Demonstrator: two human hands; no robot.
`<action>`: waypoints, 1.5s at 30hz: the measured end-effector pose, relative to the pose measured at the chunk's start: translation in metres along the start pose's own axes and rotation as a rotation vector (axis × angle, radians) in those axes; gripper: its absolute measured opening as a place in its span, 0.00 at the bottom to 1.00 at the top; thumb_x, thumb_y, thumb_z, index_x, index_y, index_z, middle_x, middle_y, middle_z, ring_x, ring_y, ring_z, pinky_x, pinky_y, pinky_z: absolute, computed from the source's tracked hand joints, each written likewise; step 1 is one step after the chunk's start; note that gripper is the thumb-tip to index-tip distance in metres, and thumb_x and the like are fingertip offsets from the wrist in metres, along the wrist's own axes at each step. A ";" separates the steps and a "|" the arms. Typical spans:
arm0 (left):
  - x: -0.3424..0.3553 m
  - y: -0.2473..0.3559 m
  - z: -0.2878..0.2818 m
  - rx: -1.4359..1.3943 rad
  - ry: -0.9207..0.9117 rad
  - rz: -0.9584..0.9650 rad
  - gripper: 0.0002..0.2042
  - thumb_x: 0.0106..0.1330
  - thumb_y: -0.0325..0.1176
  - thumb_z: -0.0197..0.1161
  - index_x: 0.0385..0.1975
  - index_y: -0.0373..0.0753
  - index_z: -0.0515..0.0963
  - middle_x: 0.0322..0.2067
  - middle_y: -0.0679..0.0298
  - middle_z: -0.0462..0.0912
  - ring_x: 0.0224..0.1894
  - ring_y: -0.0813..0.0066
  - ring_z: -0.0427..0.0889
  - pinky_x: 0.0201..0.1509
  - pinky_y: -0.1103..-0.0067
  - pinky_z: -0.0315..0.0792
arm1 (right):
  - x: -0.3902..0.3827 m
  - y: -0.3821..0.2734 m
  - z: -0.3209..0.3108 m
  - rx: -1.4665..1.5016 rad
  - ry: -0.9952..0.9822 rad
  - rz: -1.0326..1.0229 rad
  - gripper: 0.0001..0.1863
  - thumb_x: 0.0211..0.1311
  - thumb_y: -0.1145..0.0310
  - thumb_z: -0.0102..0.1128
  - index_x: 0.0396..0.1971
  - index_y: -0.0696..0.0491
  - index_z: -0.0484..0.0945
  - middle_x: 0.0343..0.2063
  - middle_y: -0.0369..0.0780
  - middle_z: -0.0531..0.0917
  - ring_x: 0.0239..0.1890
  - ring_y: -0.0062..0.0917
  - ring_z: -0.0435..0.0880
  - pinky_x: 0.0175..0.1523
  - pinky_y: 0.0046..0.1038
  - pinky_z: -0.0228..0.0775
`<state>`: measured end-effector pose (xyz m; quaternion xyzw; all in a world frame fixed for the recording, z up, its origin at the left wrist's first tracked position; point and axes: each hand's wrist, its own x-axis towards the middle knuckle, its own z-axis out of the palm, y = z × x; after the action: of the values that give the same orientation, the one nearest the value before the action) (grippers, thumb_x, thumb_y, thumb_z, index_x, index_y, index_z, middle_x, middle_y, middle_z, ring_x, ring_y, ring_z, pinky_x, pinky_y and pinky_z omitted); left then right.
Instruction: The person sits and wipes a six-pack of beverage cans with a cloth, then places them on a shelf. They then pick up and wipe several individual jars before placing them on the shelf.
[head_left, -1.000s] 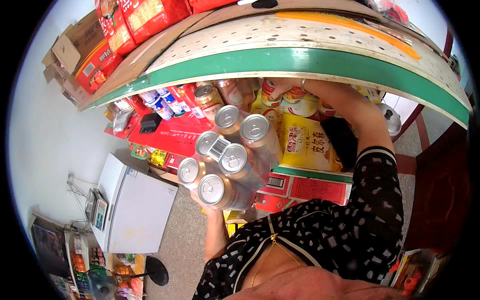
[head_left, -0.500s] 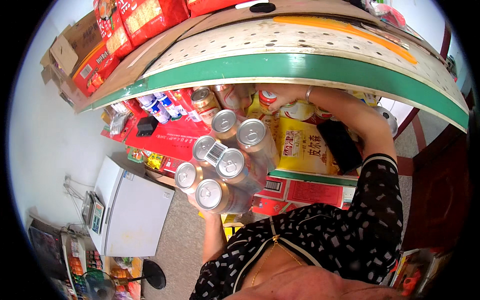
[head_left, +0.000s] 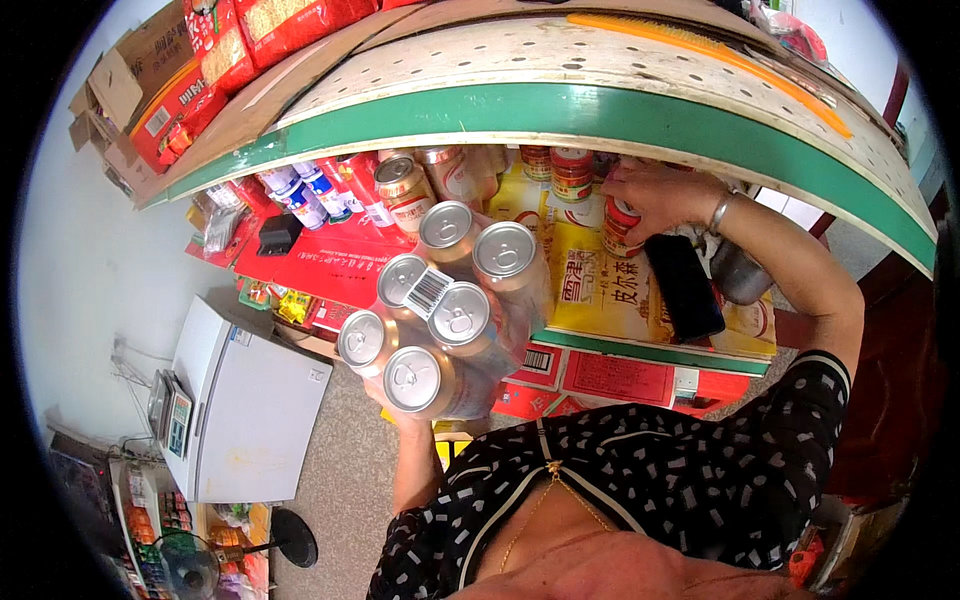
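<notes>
My left hand is closed under the near side of a shrink-wrapped pack of drink cans, holding it up in front of the shelf. The cans have silver tops and gold sides, and a barcode label shows between them. Under the upper board, my right hand has its fingers around a small red and yellow can on the yellow cardboard. More small red cans stand left of that hand. Close by my right wrist lie a black phone and a dark rounded metal thing.
The green-edged upper board hangs over both hands, with an orange comb-like strip on top. Gold cans and blue-white cans stand at the shelf's left. A white chest freezer and a fan are lower left.
My right hand has moved right and nearer along the shelf, bringing a small red can. Small cans behind it now show. The pack in my left hand has shifted slightly left and up in view.
</notes>
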<state>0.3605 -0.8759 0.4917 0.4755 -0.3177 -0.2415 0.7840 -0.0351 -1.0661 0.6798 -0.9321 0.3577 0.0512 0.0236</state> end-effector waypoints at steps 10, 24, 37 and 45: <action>-0.002 0.015 0.002 0.012 -0.039 0.078 0.09 0.72 0.36 0.51 0.44 0.38 0.71 0.33 0.68 0.77 0.31 0.83 0.77 0.32 0.83 0.74 | 0.117 0.034 -0.006 0.015 0.159 0.260 0.32 0.49 0.52 0.67 0.52 0.55 0.76 0.47 0.47 0.80 0.52 0.33 0.77 0.55 0.30 0.70; 0.002 0.015 0.011 0.233 -0.055 0.212 0.05 0.71 0.33 0.52 0.39 0.39 0.72 0.32 0.69 0.76 0.31 0.83 0.75 0.33 0.83 0.72 | 0.151 0.027 0.008 -0.033 0.199 0.398 0.23 0.53 0.63 0.62 0.50 0.56 0.76 0.47 0.48 0.81 0.51 0.37 0.80 0.53 0.34 0.72; 0.002 0.024 0.018 0.083 -0.070 0.146 0.05 0.64 0.31 0.60 0.36 0.38 0.76 0.30 0.72 0.78 0.31 0.84 0.75 0.36 0.83 0.71 | 0.127 0.059 0.022 -0.154 0.097 0.284 0.21 0.55 0.61 0.59 0.47 0.56 0.77 0.44 0.49 0.81 0.45 0.41 0.81 0.52 0.37 0.73; 0.001 0.015 0.015 0.135 -0.041 0.093 0.06 0.70 0.31 0.53 0.42 0.37 0.72 0.33 0.68 0.76 0.32 0.82 0.75 0.35 0.83 0.73 | 0.120 0.050 0.018 -0.156 0.099 0.312 0.24 0.58 0.57 0.56 0.51 0.56 0.74 0.45 0.49 0.80 0.44 0.39 0.81 0.50 0.35 0.74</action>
<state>0.3515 -0.8797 0.5105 0.5072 -0.3709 -0.1926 0.7537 0.0186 -1.1815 0.6481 -0.8658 0.4935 0.0357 -0.0748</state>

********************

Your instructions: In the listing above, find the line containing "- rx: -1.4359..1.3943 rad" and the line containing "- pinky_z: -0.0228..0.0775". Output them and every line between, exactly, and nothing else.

Task response:
  - rx: -1.4359..1.3943 rad
  - ry: -0.9207..0.9117 rad
  - rz: -0.9584..0.9650 rad
  - gripper: 0.0002..0.2042
  - thumb_x: 0.0106..0.1330
  - thumb_y: -0.0325..0.1176
  - thumb_z: -0.0197..0.1161
  - index_x: 0.0385..0.1975
  - index_y: -0.0373..0.0753
  - index_z: -0.0515..0.0963
  - middle_x: 0.0322..0.2067
  - middle_y: -0.0679..0.0298
  - middle_z: -0.0462..0.0912
  - ring_x: 0.0224..0.1894
  - ring_y: -0.0813..0.0066
  - ring_z: -0.0427..0.0889
  - pinky_x: 0.0201..0.1509
  - pinky_y: -0.1103..-0.0067
  - pinky_z: -0.0315..0.0792
arm1 (right):
  - x: -0.3902..0.3827 m
  - y: -0.3821..0.2734 m
  - z: -0.3209..0.3108 m
  - rx: -1.4665..1.5016 rad
  - ry: -0.9952..0.9822 rad
  - rz: -1.0326..1.0229 rad
  - gripper: 0.0001..0.1863
  - thumb_x: 0.0211..0.1311
  - thumb_y: -0.1145..0.0310
  - thumb_z: -0.0102..0.1128
  - index_x: 0.0396..0.1971
  - index_y: -0.0696..0.0491
  - index_z: -0.0484..0.0945
  - middle_x: 0.0343..0.2063
  - middle_y: -0.0369..0.0780
  - middle_z: -0.0531..0.0917
  - ring_x: 0.0239..0.1890
  - ring_y: -0.0062..0.0917
  - ring_z: -0.0435..0.0880
  - pinky_x: 0.0175..0.1523
  - pinky_y: 0.0046..0.1038
  - pinky_z: -0.0228..0.0775

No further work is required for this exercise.